> [WORK TO BE COMPLETED]
Where the listing below reaches the line containing "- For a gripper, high", start writing out lines exactly, and stop once the line containing "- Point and" has been written.

------------------------------

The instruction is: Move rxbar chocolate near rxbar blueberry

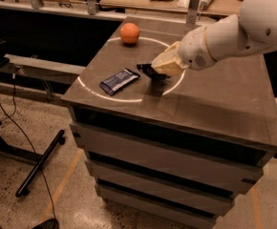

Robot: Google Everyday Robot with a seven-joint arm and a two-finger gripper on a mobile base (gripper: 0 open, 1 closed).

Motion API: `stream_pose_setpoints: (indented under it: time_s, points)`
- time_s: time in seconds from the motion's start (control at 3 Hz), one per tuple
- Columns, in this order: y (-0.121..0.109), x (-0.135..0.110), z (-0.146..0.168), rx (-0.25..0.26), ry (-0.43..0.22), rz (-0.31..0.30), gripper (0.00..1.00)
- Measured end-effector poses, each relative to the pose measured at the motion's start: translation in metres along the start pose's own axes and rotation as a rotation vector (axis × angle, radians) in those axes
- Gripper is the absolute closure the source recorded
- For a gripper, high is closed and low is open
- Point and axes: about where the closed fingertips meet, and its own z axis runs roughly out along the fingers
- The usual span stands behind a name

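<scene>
The rxbar blueberry, a flat bar in a dark blue wrapper with pale lettering, lies on the left part of the grey cabinet top, inside a white circle. My gripper, on the white arm coming in from the right, is shut on the rxbar chocolate. The black bar's end sticks out to the left of the cream-coloured fingers. It is held just above the top, a short way to the right of the blue bar. Most of the black bar is hidden by the fingers.
An orange sits at the back of the circle. The cabinet top's front edge drops to drawers. A black stand leg and cables lie on the floor at the left. Wooden tables stand behind.
</scene>
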Motion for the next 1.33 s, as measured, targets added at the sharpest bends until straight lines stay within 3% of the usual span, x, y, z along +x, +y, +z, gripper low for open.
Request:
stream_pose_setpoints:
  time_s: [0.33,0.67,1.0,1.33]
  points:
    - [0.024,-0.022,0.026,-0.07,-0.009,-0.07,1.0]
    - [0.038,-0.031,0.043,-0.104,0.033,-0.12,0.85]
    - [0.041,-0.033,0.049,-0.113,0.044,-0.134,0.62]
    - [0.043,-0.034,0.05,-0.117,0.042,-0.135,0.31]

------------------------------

> [ANSWER SPACE]
- For a gripper, high is closed and low is open
- Point and axes: about where the closed fingertips meet, and its own z axis runs roughly out along the fingers

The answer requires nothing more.